ANOTHER Brisbane CBD restaurant, popular with legal eagles and bankers, has closed its doors with liquidators looking for a buyer.

Vegemite isn't just for toast

SAD to see another popular CBD restaurant bite the dust. The Survey Co, which opened in Burnett Lane in 2012, closed its doors earlier this week with liquidator Ginette Muller looking for a buyer. The restaurant, owned by Simon Livingstone, was a favourite haunt of lawyers, bankers and judges who liked to chow down on an eclectic menu that included “Moneybag Mushrooms” and “Deathrow Sardines on Toast.”

Muller says everything is ready for a new owner to walk into the place with the tables still set.

The Survey Co had been struggling for lunch time trade recently. Picture: Chris McCormack
The Survey Co had been struggling for lunch time trade recently. Picture: Chris McCormack

We hear things are getting increasingly tough in the restaurant trade.
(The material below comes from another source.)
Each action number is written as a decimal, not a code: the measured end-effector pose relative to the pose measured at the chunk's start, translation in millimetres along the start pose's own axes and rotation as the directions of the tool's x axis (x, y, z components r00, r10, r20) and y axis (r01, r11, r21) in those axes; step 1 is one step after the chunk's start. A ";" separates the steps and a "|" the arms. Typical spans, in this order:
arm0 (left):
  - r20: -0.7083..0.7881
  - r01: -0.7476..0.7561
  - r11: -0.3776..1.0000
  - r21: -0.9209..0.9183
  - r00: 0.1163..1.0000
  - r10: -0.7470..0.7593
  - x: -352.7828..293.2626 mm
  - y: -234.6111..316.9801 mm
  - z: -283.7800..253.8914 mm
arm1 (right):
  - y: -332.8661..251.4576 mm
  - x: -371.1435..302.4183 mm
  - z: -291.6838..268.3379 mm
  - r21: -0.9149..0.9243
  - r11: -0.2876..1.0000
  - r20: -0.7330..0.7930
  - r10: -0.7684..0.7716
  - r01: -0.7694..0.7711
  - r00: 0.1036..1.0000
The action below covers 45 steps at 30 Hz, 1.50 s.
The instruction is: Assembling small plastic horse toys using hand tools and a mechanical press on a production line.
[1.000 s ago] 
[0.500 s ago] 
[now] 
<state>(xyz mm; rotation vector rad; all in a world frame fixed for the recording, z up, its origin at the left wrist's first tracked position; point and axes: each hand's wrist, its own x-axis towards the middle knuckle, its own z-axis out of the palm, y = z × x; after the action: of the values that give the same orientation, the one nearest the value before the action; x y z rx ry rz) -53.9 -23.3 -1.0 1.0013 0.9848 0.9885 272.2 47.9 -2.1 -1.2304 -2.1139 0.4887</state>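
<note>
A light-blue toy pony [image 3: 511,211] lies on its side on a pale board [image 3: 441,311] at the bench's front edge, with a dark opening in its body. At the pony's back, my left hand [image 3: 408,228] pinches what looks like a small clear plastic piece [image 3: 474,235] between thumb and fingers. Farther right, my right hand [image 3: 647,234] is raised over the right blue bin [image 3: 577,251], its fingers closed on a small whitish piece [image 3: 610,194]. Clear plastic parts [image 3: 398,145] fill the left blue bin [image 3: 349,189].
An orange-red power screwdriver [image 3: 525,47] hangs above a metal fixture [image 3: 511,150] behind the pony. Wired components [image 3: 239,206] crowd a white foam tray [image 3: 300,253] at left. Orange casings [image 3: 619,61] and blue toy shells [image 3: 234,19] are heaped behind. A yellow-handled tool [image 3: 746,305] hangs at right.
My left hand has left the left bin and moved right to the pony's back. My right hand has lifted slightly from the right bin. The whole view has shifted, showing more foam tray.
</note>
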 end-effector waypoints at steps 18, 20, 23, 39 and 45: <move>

The Survey Co relied predominantly on lunch trade and that has dried up significantly in the past couple of months.

TRAFFIC JAM

TRANSURBAN boss Scott Charlton may be busy preparing for next week’s half yearly results announcement, but he may want to cast a critical eye over complaints surfacing about the toll road operator’s new payments system in Brisbane.

Nerang resident Bert Wild rang City Beat yesterday to say that before Christmas he tried to pay his toll for using the Gateway Bridge and Clem 7. Bert did not have a GoVia account as he rarely ventures into Brisbane and was visiting his daughter who had just given birth.

After being put through to Transurban’s call centre, Bert was told the company was upgrading its software system and they had no record of him crossing the bridge. This was despite signs at the entrance to the bridge saying tolls can be paid within three days of travel by calling a certain number.

Transurban bos Scott Charlton. Illustration: Brett Lethbridge
Transurban bos Scott Charlton. Illustration: Brett Lethbridge

Bert was further told he may have received a free trip because of the glitch. Six weeks later however a bill arrived with administration fees attached, meaning his $9 two-way trip over the Gateway turned into $28.

“They are a nightmare to deal with and I don’t know why they still have those signs if they cannot facilitate payments,” says Bert, who adds Transurban waived the fee when he complained.

Transurban says it has upgraded its operations, shifting to a system of “road passes” that are valid for 30 days but preclude paying for single trips.

It maintains people can still arrange payment over the phone. Bert’s experience is almost exactly the same as another motorist who contacted City Beat earlier this week. One hopes the system is sorted out before thousands of out of towners converge on Brisbane region for the Commonwealth Games.

BONDING EXERCISE

BOND trading is usually associated with the gilded skyscrapers of Wall Street or The City in London. But Brisbane has a growing little community of bond traders and experts. FIIG Securities, the country’s leading fixed-income firm, now has a staff of 55 after opening an office here 20 years ago.

FIIG has just appointed Stephen Mackie as its Brisbane-based director of fixed income, marking a return to the city by the financier who left way back in 1992. “I feel a little bit like Rumplestiltskin,” the former St Laurence’s College student says. “Brisbane has changed so much – it’s now a cosmopolitan city of two million people.”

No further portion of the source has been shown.